FIG. 2 is a circuit diagram of a voltage detection circuit according to a second embodiment of the present invention.
FIG. 3 is a circuit diagram of a voltage detection circuit according to a third embodiment of the present invention.
FIG. 4 is a circuit diagram of a voltage detection circuit according to a fourth embodiment of the present invention.
FIG. 5 is a circuit diagram of a voltage detection circuit according to a fifth embodiment of the present invention.

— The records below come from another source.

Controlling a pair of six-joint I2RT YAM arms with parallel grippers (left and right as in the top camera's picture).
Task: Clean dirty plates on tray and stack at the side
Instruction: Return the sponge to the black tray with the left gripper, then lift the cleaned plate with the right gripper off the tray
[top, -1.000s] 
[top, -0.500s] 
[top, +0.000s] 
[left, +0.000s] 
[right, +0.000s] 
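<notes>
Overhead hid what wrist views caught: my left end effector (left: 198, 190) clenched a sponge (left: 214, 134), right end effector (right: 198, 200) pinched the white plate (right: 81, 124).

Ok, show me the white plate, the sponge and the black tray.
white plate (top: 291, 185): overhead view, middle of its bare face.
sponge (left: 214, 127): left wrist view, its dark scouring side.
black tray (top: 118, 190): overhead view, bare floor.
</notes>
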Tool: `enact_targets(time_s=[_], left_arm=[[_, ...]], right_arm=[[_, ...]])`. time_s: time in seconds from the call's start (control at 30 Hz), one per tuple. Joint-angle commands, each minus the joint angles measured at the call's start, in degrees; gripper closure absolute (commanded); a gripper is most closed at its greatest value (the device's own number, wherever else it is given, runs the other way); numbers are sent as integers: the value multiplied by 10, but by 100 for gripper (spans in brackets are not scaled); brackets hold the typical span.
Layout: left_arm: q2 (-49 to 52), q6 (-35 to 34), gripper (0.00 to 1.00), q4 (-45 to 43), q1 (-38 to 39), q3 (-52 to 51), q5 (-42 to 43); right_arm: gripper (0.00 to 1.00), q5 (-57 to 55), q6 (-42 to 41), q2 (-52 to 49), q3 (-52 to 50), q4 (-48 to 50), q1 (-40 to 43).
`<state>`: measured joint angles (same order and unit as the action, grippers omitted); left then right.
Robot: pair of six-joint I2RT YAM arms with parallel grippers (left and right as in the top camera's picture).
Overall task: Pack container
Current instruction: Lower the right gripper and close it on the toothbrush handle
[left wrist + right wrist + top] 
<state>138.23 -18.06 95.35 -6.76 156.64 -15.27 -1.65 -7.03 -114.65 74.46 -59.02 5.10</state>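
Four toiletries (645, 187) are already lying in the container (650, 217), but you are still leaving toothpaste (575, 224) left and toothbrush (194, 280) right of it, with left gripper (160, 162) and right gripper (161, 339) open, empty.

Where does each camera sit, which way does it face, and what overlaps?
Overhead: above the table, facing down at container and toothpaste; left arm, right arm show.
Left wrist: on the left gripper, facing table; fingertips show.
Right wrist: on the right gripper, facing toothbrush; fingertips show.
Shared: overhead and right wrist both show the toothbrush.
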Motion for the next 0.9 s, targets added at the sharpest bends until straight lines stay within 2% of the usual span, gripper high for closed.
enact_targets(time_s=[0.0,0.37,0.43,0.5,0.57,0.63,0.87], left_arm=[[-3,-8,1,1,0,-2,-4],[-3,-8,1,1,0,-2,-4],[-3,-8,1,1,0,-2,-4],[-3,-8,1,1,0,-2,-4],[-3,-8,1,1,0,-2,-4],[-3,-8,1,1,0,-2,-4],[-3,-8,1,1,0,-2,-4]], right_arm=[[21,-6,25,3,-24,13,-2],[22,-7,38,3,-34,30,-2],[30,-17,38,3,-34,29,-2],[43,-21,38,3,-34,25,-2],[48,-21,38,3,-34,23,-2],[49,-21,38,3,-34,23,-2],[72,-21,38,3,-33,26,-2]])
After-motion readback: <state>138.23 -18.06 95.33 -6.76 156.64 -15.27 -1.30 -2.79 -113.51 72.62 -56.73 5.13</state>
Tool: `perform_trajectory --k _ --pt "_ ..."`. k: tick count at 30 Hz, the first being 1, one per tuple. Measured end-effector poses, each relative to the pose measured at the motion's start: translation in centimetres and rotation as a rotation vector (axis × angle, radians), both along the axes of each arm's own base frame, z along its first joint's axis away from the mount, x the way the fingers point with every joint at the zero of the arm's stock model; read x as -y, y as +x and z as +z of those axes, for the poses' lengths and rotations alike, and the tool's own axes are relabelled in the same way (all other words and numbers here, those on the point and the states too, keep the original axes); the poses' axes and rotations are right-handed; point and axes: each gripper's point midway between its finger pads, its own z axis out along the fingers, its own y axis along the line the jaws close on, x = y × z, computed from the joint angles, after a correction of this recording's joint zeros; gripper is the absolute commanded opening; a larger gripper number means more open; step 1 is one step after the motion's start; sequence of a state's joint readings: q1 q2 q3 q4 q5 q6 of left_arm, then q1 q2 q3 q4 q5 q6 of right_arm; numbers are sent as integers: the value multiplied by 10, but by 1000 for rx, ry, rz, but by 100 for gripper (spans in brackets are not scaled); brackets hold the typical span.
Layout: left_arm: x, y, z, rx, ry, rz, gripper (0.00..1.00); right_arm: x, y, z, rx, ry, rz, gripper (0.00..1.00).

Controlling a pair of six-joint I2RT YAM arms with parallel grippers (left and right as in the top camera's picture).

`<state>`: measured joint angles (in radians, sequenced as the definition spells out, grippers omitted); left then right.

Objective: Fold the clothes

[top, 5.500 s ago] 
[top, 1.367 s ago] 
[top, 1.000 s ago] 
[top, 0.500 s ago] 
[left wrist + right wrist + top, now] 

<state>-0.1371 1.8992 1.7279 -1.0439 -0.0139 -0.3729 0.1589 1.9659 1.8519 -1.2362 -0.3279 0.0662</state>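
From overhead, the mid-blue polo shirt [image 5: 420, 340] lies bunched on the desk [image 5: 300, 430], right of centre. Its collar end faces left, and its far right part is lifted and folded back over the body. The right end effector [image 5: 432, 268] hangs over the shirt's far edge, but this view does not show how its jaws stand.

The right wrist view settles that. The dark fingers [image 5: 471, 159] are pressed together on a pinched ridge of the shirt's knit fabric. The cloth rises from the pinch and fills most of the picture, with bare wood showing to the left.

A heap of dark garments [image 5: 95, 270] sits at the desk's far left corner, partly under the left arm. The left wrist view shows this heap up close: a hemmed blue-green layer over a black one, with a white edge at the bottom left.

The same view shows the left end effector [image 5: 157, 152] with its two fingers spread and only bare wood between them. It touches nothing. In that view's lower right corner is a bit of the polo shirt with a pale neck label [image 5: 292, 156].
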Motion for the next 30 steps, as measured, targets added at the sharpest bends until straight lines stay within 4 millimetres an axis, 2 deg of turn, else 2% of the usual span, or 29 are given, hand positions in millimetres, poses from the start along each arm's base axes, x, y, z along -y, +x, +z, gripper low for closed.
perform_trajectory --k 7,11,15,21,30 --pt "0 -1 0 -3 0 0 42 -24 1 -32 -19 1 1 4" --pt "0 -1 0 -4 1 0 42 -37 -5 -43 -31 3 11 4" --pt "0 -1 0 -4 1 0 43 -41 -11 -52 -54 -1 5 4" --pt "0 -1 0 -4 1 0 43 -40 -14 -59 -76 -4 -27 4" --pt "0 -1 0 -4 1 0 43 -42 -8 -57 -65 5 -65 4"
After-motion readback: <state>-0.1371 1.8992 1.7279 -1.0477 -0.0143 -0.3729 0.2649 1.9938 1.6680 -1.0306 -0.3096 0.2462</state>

FIG. 6 is a circuit diagram of a voltage detection circuit according to a sixth embodiment of the present invention.
FIG. 7 is a circuit diagram of a conventional voltage detection circuit.
[Explanation of symbols]
10A, 10B First reference voltage generation circuit (reference voltage generation circuit)
10C Third reference voltage generation circuit (other reference voltage generation circuit)
20 Control voltage generation circuit
30, 31, 32 capacitance circuit
40, 41 Voltage reset circuit
50 Second reference voltage generation circuit (other reference voltage generation circuit)
C1-C3 capacitors
INV1 negative circuit (first negative circuit)
INV2 negative circuit (second negative circuit)
N11A, N11B node (first node)
N11C node (other first node)
N12 node (second node)
N13 node (third node)
N13C node (other third node)
N14 node (fourth node)
Qn101A, Qn101B N-channel MOS transistor (second N-channel MOS transistor)
Qn121 N-channel MOS transistor
Qn121C N-channel MOS transistor (other N-channel MOS transistors)
Qp121 P-channel MOS transistor
Qp121C P-channel MOS transistor (other P-channel MOS transistors)
Qp122 P-channel MOS transistor (second P-channel MOS transistor)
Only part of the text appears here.